Recently we discussed the security of RiskTree with a client, who ran through the NCSC Cloud Security Principles. Since RiskTree is delivered as software-as-a-service, this made sense. One point that arose was the lack of Multi-Factor Authentication (MFA) in use: CSP Principle 10 states that 2FA is ‘considered good practice’, using either a hardware or software token or out-of-band challenge.
We subsequently implemented MFA, using the Time-based One-time Password Algorithm. This allows users to enter a code (either manually, or by scanning a QR code) into an app on their mobile ‘phone, such as Google Authenticator, Microsoft Authenticator, or LastPass Authenticator. We haven’t mandated its use, preferring to let our users decide whether they need it. We’re allowing our users to make the decision about their data; because it isn’t ours to make. To help inform their decision, we used RiskTree to analyse the risks of client data being stolen from RiskTree and put the information onto the site as a demo (https://risktree.2t-security.co.uk/demo). Consequently, some users have enabled it, and some haven’t.
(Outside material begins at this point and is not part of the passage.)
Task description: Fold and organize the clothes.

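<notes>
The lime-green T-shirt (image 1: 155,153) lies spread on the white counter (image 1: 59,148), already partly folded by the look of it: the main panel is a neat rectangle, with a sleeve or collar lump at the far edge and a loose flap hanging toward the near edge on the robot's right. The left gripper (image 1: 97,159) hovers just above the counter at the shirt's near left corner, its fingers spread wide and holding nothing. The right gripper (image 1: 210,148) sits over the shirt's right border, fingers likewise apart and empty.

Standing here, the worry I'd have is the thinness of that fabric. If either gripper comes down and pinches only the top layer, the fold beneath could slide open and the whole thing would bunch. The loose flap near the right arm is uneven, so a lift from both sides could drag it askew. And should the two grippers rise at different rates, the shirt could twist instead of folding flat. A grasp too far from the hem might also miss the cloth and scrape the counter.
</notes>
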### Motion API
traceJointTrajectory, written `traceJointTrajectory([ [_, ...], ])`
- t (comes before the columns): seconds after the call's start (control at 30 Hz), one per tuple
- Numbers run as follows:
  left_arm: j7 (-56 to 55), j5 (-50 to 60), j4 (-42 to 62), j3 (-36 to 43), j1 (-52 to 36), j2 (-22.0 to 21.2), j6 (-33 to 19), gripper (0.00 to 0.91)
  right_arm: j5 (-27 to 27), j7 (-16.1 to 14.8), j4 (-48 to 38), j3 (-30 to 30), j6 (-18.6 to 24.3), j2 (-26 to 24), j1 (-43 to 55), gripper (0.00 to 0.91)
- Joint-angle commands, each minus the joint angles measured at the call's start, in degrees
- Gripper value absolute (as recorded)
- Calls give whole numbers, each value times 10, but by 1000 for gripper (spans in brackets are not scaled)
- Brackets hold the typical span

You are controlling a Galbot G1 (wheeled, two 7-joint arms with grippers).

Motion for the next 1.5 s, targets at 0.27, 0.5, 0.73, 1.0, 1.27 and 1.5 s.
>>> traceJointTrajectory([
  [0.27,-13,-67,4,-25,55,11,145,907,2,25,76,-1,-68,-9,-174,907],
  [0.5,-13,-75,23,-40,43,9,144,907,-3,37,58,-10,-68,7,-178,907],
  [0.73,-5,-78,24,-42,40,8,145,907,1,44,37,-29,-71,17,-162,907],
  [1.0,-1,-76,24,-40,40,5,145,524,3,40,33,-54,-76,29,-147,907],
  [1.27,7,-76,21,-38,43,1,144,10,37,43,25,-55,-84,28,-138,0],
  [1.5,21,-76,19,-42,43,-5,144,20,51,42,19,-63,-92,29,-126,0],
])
The key question though, and the reason for this blog post, is “what are we actually protecting?”. RiskTree stores no risk data from any of our clients – all the data are handled locally in the browser. For the risk calculations, just a node reference and the six assessment values are transferred to the servers for processing into the risk assessment, and creation of the data charts and visualizations, making the most of the power of cloud processing for the intensive number-crunching part of the work. The only data that we hold about our users is their name, e-mail address, and organization, and we don’t show the latter two, even if a user is logged in. There is no ability for the user to change any of these, so the risk of data tampering has been removed. The only thing that can be achieved by stealing credentials is that the attacker can use RiskTree without paying.
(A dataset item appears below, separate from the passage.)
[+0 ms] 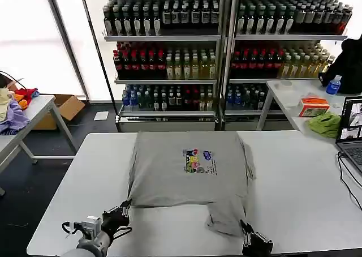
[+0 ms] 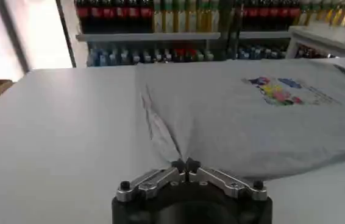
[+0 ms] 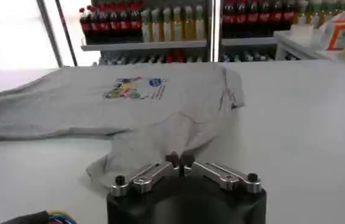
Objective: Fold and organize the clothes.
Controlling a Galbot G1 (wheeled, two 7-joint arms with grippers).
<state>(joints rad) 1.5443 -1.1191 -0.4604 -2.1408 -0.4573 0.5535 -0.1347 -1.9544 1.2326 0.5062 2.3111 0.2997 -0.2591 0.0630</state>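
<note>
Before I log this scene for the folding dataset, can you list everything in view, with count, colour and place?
grey short-sleeved cotton shirt: one, grey with a multicoloured chest print, partly folded at the middle of the white table
bottle shelves: two units, rows of dark, red and yellow-green bottles, behind the table
bright green cloth: one, on the side table at right
orange box: one, beside the green cloth
laptop: one, dark, right table edge
cardboard box: one, brown, floor at left
coloured cloths: a pile, lilac, yellow, orange, on the left side table
left end effector: black, shut at the shirt's near left corner
right end effector: black, shut at the shirt's near right flap
</note>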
This leads us to conclude that for RiskTree, MFA is overkill. We’ve designed our SaaS to avoid holding any data – to an extent it’s almost like a lambda, in that a user throws some data at it and it returns some results. Whilst the principle of applying MFA to SaaS is sound, it isn’t important if there isn’t anything to protect. Having security principles is a great idea but following them slavishly isn’t. When performing a risk assessment, always keep the context in mind, and be prepared to have exceptions.